Basis of Presentation

The accompanying unaudited condensed consolidated financial statements of HEICO Corporation and its subsidiaries (collectively, “HEICO,” or the “Company”) have been prepared in conformity with accounting principles generally accepted in the United States of America for interim financial information and in accordance with the instructions to Form 10-Q. Therefore, the condensed consolidated financial statements do not include all information and footnotes normally included in annual consolidated financial statements and should be read in conjunction with the consolidated financial statements and notes thereto included in the Company’s Annual Report on Form 10-K for the year ended October 31, 2020. The October 31, 2020 Condensed Consolidated Balance Sheet has been derived from the Company’s audited consolidated financial statements. In the opinion of management, the unaudited condensed consolidated financial statements contain all adjustments (consisting principally of normal recurring accruals) necessary for a fair presentation of the condensed consolidated balance sheets, statements of operations, statements of comprehensive income, statements of shareholders' equity and statements of cash flows for such interim periods presented. The results of operations for the three months ended January 31, 2021 are not necessarily indicative of the results which may be expected for the entire fiscal year.

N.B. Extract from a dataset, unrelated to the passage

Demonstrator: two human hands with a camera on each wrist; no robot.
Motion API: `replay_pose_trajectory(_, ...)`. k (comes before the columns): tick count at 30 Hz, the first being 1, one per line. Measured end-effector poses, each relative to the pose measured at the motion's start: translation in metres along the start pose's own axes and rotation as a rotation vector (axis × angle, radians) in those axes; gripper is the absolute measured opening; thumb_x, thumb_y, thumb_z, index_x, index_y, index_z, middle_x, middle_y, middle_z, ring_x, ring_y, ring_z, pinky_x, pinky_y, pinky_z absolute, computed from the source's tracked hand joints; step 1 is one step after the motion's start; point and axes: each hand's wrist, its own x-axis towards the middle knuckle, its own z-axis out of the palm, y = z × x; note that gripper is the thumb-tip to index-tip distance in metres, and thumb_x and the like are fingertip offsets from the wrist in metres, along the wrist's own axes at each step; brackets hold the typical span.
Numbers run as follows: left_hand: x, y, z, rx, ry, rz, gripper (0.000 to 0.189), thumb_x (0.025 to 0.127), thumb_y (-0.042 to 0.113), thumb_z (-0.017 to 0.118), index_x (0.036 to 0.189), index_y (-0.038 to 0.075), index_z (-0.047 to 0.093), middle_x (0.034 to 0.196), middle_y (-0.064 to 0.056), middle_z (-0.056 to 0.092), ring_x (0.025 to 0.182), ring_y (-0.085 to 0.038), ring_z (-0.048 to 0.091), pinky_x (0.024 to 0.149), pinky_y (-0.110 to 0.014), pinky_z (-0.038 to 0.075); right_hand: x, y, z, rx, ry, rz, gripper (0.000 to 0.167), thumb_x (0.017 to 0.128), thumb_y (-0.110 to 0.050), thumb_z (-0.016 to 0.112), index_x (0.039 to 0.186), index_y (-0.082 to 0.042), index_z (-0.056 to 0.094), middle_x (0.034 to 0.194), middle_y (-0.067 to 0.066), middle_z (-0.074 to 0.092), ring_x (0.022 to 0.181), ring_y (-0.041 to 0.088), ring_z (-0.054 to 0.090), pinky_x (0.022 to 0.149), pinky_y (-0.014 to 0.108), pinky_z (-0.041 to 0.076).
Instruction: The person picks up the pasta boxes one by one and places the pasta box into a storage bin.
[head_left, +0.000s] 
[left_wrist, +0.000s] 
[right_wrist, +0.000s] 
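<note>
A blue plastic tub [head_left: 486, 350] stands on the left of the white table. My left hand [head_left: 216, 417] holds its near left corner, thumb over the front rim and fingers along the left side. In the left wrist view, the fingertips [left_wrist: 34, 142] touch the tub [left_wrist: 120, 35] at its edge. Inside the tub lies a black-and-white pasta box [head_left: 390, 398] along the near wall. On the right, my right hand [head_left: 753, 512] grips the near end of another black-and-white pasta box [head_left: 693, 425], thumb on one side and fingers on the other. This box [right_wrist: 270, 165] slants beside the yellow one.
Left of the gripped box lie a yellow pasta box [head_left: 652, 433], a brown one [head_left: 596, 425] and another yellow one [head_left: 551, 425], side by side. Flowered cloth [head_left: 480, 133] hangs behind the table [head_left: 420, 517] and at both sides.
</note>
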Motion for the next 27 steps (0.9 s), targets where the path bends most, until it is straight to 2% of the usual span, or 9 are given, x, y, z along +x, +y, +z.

The Company has two operating segments: the Flight Support Group (“FSG”), consisting of HEICO Aerospace Holdings Corp. and HEICO Flight Support Corp. and their respective subsidiaries; and the Electronic Technologies Group (“ETG”), consisting of HEICO Electronic Technologies Corp. (“HEICO Electronic”) and its subsidiaries.
    
The Company's results of operations in the first quarter of fiscal 2021 continue to reflect the adverse impact from the COVID-19 global pandemic (the “Pandemic”). Most notably, demand for HEICO's commercial aviation products and services continues to be moderated by the ongoing depressed commercial aerospace market. Consolidated net sales for the Company's businesses that operate within the commercial aerospace industry decreased by approximately 43% during the first quarter of fiscal 2021, as compared to the first quarter of fiscal 2020. Looking ahead to the remainder of fiscal 2021, the extent to which the Pandemic may have a material adverse effect on the Company's future business, financial condition and results of operations will depend on many factors that are not within HEICO’s control, including but not limited to the duration, spread and severity of the Pandemic, the emergence of new coronavirus strain variants, the timing of distribution and effectiveness of COVID-19 vaccines, government responses and other actions to mitigate the spread of and to treat the Pandemic, and when and to what extent normal business, economic and social activity and conditions resume. However, the Company is cautiously optimistic that the recent vaccine progress may generate increased commercial air travel and result in a gradual recovery in demand for its commercial aerospace parts and services commencing toward the second-half of fiscal 2021.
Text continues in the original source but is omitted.